EXERCISE DIRECTIONS: Please go through the records below and return every line holding the word "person".

INFORMATION PROVIDED:

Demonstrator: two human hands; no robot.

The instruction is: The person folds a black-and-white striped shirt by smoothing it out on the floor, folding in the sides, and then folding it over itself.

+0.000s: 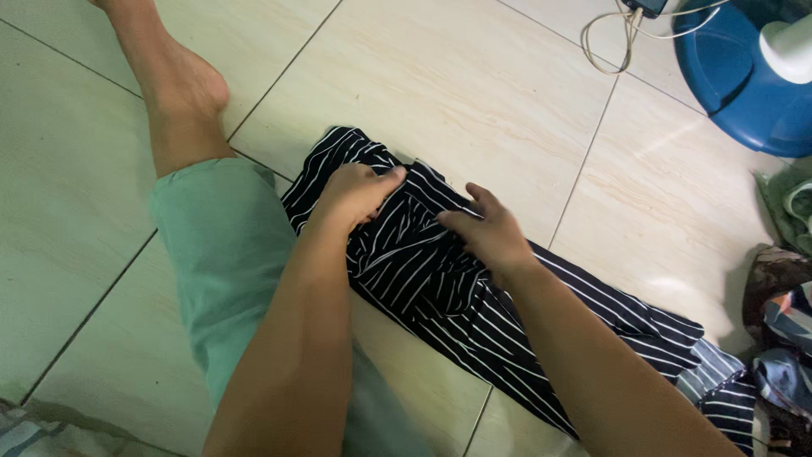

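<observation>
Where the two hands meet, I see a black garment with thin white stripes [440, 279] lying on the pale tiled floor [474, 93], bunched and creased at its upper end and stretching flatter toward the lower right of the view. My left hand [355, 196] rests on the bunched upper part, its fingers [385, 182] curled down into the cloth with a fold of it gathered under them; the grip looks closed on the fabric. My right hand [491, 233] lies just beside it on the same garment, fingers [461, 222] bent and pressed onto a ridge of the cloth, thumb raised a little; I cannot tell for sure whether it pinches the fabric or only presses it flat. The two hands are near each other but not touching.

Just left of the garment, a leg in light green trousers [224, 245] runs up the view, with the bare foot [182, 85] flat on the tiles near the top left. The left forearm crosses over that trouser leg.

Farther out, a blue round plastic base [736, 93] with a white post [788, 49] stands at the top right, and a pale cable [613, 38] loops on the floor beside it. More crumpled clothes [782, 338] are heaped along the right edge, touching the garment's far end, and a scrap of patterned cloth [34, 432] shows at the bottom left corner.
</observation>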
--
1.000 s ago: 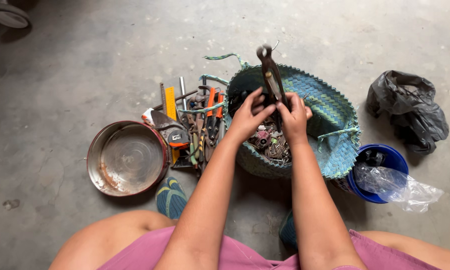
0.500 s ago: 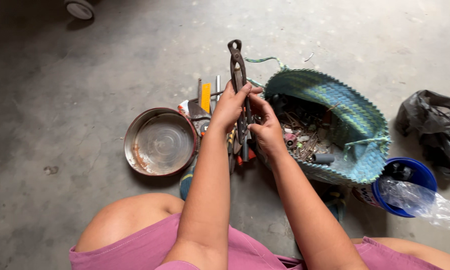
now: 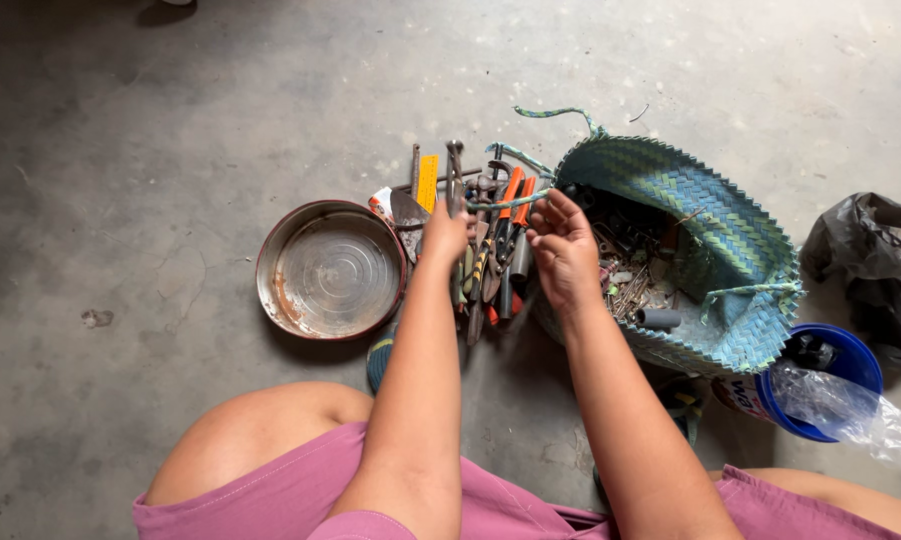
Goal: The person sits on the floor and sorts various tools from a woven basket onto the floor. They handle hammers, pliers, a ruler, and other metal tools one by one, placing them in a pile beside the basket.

ANSWER BELOW:
The instruction is: The person folds a black-and-white striped shirt by smoothing it out on the floor, folding in the sides, and then folding it over itself.
Goal: The person sits on the floor and sorts various tools from a woven basket onto the floor. They handle hammers, pliers, a ruler, and other metal tools one by one, placing them in a pile beside the basket.

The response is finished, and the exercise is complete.